Task item »
Would you write the data out once more, exactly as it is?

Information provided »
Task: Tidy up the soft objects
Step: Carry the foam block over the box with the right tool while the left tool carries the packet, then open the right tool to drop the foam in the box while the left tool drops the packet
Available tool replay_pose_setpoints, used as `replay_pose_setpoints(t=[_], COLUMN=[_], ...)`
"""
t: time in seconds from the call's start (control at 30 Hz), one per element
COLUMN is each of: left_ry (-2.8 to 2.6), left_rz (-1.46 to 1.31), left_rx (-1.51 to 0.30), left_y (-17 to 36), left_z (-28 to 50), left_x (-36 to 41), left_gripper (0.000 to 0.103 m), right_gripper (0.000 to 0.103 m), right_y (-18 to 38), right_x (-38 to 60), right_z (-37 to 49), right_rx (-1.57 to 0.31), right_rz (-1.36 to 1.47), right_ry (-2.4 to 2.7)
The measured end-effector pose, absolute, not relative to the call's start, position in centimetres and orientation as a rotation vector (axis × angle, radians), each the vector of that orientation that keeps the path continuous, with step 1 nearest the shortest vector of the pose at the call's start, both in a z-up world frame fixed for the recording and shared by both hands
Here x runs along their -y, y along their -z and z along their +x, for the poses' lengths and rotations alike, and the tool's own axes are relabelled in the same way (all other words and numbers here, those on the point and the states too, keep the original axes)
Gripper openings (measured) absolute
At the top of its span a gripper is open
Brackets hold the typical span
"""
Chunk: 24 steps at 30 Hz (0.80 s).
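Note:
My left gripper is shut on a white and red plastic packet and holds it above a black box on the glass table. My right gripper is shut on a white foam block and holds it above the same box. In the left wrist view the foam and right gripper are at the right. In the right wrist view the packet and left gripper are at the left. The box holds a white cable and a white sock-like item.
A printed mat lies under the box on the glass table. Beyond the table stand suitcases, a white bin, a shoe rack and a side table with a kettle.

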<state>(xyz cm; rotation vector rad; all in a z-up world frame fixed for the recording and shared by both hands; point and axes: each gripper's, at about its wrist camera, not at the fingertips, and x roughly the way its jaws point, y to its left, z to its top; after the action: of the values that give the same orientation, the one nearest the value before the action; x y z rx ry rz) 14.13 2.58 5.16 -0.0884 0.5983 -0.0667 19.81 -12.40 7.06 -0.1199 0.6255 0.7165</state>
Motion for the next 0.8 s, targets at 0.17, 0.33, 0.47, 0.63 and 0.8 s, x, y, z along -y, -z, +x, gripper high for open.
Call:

Response »
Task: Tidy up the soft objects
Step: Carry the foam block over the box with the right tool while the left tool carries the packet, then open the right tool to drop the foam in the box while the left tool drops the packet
Available tool replay_pose_setpoints, used as `replay_pose_setpoints(t=[_], COLUMN=[_], ...)`
"""
t: time in seconds from the call's start (control at 30 Hz), one per element
COLUMN is each of: left_ry (-2.8 to 2.6), left_rz (-1.46 to 1.31), left_rx (-1.51 to 0.30), left_y (-17 to 36), left_z (-28 to 50), left_x (-36 to 41), left_gripper (0.000 to 0.103 m), right_gripper (0.000 to 0.103 m), right_y (-18 to 38), right_x (-38 to 60), right_z (-37 to 49), right_rx (-1.57 to 0.31), right_rz (-1.36 to 1.47), right_ry (-2.4 to 2.7)
The measured end-effector pose, absolute, not relative to the call's start, position in centimetres and orientation as a rotation vector (axis × angle, radians), each the vector of that orientation that keeps the path continuous, with step 1 nearest the shortest vector of the pose at the call's start, both in a z-up world frame fixed for the recording and shared by both hands
Here x runs along their -y, y along their -z and z along their +x, for the poses' lengths and rotations alike, and the tool's own axes are relabelled in the same way (all other words and numbers here, those on the point and the states too, keep the original axes)
Gripper openings (measured) absolute
At the top of its span a gripper is open
Brackets hold the typical span
"""
Chunk: 24 steps at 30 Hz (0.80 s).
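Note:
My left gripper is shut on a white and red plastic packet and holds it above a black box on the glass table. My right gripper is shut on a white foam block and holds it above the same box. In the left wrist view the foam and right gripper are at the right. In the right wrist view the packet and left gripper are at the left. The box holds a white cable and a white sock-like item.
A printed mat lies under the box on the glass table. Beyond the table stand suitcases, a white bin, a shoe rack and a side table with a kettle.
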
<state>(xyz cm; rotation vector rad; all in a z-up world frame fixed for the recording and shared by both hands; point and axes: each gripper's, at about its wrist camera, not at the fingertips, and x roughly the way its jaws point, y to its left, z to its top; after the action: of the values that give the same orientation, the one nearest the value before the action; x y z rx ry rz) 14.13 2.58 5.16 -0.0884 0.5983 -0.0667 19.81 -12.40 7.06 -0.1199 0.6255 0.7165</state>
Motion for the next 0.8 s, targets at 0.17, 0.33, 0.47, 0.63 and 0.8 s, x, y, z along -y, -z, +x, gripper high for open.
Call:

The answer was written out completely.